=== Task prompt ===
In the data below, which lines contain "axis"? List them by copying each one.
(Given information Opens)
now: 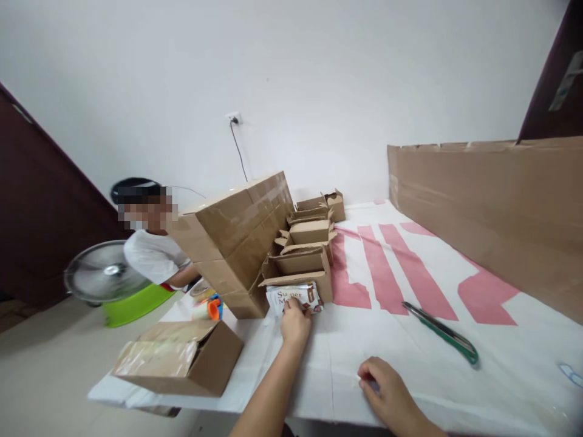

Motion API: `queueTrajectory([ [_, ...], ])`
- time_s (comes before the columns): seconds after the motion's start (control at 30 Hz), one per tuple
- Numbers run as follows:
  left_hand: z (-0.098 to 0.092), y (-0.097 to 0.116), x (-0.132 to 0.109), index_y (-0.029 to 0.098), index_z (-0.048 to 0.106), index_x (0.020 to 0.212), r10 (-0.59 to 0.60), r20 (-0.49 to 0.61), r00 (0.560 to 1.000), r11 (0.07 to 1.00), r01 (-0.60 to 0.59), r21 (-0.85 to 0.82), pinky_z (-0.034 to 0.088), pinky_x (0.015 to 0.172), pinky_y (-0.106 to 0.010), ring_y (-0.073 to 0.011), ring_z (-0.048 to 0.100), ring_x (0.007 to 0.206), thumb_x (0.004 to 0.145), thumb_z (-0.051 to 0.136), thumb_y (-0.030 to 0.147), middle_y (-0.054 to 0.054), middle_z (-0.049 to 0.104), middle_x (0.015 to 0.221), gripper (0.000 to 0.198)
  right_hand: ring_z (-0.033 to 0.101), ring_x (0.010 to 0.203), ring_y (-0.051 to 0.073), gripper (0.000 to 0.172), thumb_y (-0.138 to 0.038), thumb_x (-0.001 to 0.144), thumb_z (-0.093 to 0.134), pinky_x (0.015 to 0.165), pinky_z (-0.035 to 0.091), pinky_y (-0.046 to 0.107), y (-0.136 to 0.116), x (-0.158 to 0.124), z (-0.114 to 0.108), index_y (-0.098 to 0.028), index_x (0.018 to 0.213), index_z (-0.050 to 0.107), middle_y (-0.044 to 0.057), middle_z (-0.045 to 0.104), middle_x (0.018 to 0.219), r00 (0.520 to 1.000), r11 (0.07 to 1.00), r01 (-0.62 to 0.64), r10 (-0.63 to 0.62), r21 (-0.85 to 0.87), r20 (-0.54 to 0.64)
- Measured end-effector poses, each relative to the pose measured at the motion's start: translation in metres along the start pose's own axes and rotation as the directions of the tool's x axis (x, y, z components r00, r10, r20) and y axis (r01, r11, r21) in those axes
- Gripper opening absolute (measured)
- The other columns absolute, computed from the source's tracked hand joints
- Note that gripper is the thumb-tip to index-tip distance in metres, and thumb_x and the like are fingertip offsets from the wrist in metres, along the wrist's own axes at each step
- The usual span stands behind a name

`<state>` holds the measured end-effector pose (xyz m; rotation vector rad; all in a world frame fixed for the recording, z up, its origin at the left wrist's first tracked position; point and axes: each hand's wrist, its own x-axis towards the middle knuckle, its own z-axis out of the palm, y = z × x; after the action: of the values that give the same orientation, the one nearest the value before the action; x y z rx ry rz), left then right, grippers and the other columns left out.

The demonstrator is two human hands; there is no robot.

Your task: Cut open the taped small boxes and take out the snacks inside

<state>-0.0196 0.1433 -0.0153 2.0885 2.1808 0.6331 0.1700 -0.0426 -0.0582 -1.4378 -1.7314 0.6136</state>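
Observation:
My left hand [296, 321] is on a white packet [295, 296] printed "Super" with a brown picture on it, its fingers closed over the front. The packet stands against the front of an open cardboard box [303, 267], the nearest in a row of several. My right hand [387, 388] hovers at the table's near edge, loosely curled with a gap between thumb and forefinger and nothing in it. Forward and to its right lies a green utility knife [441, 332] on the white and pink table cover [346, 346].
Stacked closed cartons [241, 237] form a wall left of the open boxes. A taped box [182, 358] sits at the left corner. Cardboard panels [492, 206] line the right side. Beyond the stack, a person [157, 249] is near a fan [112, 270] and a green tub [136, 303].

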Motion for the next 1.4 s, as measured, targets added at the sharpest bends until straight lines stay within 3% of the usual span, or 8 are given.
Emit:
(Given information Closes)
=== Solution for this exercise ===
- Measured end-effector poses, each relative to the pose measured at the motion's start: translation in metres along the start pose's own axes and rotation as the directions of the tool's x axis (x, y, z components r00, r10, r20) and y axis (r01, r11, r21) in those axes
`<state>` holds the measured end-effector pose (xyz m; rotation vector rad; all in a world frame fixed for the recording, z up, its origin at the left wrist's first tracked position; point and axes: each hand's wrist, its own x-axis towards the middle knuckle, its own z-axis out of the palm, y = z × x; after the action: of the values that give the same orientation, the one nearest the value before the action; x y z rx ry rz), left then right, grippers and the other columns left out.

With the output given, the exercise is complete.